My sense is there are some theatrical - dance people in this group, so choreographing it and having it come off so easy wouldn't have been that tough for them. A memorable gift of the heart for the would-be groom and bride.

Ael said...

The more I think about it, the less I like it. A marriage is the most important contract commitment you can make and this scene does not make any sort of negotiations possible.

The choice is between "yes" and "humiliation"

FDChief said...

Ael: You're right; IF this woman hadn't already committed, then this becomes the excruciatingly painful scene from a Hollywood rom-com, with the guy getting handed his ass in front of all his friends and looking like a total jackass, and the poor woman desperately trying to cut the floor show short to stop the humiliation.

But, again, I think you ONLY do this when you've been together for a long time, have pretty much already decided to get married and the actual "proposal" is more or less just a formality.

And, because it IS just a formality, why not make it a truly "formal" occasion?

I've been married twice (sad but not all that surprising to say) and in both cases was already sure of the "yes" before I did the "go down on one knee with the ring" traditional deal. I'll bet 99.9% of all those proposals are the same - why else would the movie rom-com staple of the poor idiot standing there with the spendy ring and no fiancee' be such a convention? It works BECAUSE it's so impossible. Almost all suitors abide by Sun Tzu's rule of overthrowing the fortress without assaulting; that situation almost never occurs in real life.

So this seems to me just an elaborate version of the same.

Lisa said...

Ael,

Don't let the "dancing juice" spoil it for you.

Marriage as "contract commitment" and "negotiations"? That all sounds rather dour. I s'pose those things are all handled in the dating process. The lady was squealing with delight, ael; everyone was on board with the shenanigans.

This was pure theatre, and we presume, a revelry. And what is the act of marriage under the chuppah or at the alter but an act of communal theatre.

IMHO, this was a fine bit of 2012 formality and celebration.

Ael said...

I understand that the question was pure theatre, but that makes the answer pure theatre as well. I would have hope for an actual answer.


However, I suppose the only real answer to "Will you spend the rest of your life with me?" is: "I'm still here, check with me tomorrow."

Lisa said...

Come now, Ael. The question was not theatre, but the frolic surrounding the momentousness may help insure these two don't go the way of almost 50% of the "serious contract" negotiations.

Would you have liked an Oompah better? ;)

Ael said...

The floor show was wonderful and it looks like their entire community thinks the marriage is a wonderful idea.
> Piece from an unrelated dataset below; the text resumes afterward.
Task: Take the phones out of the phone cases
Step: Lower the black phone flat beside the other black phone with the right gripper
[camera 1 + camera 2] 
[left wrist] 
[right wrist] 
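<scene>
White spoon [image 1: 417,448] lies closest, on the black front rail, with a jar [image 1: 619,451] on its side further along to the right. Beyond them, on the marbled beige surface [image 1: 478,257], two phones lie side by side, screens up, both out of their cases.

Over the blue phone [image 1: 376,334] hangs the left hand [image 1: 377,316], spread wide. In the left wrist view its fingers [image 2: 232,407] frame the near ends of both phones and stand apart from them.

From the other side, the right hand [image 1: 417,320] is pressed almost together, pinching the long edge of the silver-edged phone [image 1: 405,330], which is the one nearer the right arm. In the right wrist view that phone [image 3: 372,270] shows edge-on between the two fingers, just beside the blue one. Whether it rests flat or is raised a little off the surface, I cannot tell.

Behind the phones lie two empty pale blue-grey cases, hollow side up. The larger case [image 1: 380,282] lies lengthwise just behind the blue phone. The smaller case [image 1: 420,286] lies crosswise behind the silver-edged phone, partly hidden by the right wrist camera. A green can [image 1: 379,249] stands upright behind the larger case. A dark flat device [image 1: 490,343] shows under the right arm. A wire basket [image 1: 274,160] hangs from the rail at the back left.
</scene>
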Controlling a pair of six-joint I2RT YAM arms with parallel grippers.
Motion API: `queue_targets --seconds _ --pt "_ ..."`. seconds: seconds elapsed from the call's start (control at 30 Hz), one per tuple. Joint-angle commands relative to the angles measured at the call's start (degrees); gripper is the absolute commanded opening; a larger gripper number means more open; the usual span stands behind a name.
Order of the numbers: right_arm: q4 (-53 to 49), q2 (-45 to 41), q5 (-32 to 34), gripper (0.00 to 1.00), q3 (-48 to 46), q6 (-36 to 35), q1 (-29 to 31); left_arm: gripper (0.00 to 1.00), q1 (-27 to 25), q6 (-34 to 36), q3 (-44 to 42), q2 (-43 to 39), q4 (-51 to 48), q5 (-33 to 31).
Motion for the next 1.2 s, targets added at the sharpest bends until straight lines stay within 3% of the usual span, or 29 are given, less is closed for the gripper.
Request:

I was blown away by the marching band and I wish them all the best.

Still, what gets me is that he doesn't pose a fair question "will you marry me".

He poses the question "will you marry me or will you humiliate me in front of all of our friends". Now he is 99.999% sure the answer is yes to marriage, but it isn't fair to her (even if it is only a theoretical choice, he fails preserve her freedom to choose)

He basically puts her into a box with only one door, thus controlling her. To me, it is not a good way to kick off a marriage between equals.

rangeragainstwar said...

Chief,
I disavow all association with feel good stuff coming outta RAW.
I'm still stuck in the battles of Wanat and Waygul/Fallujah and i could care less about romance and cutsie videos.
Ranger means Ranger ,not Ranger for Romance.
It ain't me babe.
jim

Lisa said...

If we were to be technical, Ael, the hopeful groom precisely expresses his appreciation for all of the happiness his beloved has brought to him over the time of their consort, and asks if she would be willing to allow him the opportunity to give her the same, a noble sentiment.

I do, however, appreciate your concern that a woman not be painted into a box. It is my presumption that, given the man is not a recent escapee from a mental institution, that he has already trod this ground with his intended.

This was merely a lavish add-on to the old-fashioned genuflection. Myself, I am one for the private, old-fashioned and personal. But that's not how they do things today, and it wouldn't make for much of a show.

I just felt that as far as such shows go, this was a fairly cute one.